Hace una semana, la lluvia golpeo a diferentes municipios y Guarani no estuvo exento del maltrato de la lluvia que inundo a varias casas y empeoró el estado de los caminos en el barrio oleros.
La abuela Ana Lorenza Vera Argüello (73) hace 5 años vive en el lugar y esta vez tuvo que sacar el barro de la casa con asada, «el barro se me vino encima arrastrando todo lo que había, ramas, basura, troncos y hasta una cocina vieja que no sé de dónde vino terminó en mi puerta. Se filtró por las paredes de madera», lamentó.

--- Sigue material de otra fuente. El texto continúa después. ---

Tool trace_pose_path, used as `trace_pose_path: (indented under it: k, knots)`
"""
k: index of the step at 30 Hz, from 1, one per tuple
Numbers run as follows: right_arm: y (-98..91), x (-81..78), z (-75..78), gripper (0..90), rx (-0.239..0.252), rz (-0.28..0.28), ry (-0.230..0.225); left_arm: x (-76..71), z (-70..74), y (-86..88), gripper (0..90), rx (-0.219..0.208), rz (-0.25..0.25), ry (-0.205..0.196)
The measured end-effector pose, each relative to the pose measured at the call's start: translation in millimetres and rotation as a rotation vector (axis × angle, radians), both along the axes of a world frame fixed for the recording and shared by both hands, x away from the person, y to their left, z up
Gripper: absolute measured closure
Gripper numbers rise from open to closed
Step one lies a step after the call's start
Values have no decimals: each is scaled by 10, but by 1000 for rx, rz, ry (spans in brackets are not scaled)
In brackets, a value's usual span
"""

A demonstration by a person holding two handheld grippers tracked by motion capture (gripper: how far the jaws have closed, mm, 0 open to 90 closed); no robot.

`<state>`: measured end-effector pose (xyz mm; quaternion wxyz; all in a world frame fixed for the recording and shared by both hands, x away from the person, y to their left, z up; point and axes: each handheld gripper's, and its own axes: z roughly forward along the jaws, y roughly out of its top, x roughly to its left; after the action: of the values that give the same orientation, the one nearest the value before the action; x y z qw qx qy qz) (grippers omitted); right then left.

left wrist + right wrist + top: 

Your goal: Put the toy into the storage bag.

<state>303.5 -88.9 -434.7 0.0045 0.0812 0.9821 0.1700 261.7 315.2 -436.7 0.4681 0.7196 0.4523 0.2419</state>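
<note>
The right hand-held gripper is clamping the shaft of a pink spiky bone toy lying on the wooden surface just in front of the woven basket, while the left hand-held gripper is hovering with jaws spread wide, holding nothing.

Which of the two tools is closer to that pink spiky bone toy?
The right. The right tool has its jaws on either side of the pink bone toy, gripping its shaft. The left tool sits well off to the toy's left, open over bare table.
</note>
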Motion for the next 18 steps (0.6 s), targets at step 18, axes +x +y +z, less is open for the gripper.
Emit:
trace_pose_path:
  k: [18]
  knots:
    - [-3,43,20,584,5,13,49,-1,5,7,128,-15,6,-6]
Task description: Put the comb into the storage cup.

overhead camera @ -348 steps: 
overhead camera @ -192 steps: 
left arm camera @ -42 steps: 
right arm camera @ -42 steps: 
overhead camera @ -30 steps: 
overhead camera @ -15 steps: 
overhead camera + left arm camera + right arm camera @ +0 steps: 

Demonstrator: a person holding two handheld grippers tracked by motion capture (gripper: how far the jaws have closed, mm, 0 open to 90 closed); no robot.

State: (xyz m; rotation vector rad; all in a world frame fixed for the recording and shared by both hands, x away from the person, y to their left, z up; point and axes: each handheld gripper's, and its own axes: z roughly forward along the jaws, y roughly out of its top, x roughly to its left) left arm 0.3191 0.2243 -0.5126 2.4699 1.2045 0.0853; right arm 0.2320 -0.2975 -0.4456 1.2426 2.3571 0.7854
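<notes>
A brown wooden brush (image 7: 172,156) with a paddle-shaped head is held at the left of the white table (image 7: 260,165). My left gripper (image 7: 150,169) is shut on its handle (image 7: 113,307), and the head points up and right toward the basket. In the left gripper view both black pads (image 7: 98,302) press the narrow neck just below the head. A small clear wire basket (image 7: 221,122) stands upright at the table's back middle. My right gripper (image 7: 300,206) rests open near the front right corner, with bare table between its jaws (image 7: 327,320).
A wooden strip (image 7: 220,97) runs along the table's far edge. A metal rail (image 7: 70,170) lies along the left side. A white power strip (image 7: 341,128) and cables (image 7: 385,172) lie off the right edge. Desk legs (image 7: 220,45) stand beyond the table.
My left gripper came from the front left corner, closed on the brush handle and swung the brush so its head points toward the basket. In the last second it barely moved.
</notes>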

Otra de las vecinas que siempre están caminando hasta la municipalidad para pedir mejoras para el barrio, pero no logran tener respuestas es Mónica Martiz, quién contó a Netobera sobre la vida en el barrio, «siempre pasa lo mismo, cada vez que llueve nos quedamos bajo agua”, agregando «entre todos vamos ayudando a quien se vio afectado por esta situación porque hasta ahora ninguna autoridad se acercó aunque sea para preguntar si necesitamos algo, si estamos bien».

La lucha de los vecinos es conseguir un trato igual desde quienes están al frente de la entidad municipal, resiten y esperan mejoras y arreglos de caminos, como el entubado del pequeño arroyo. Sienten que no son parte de la sociedad.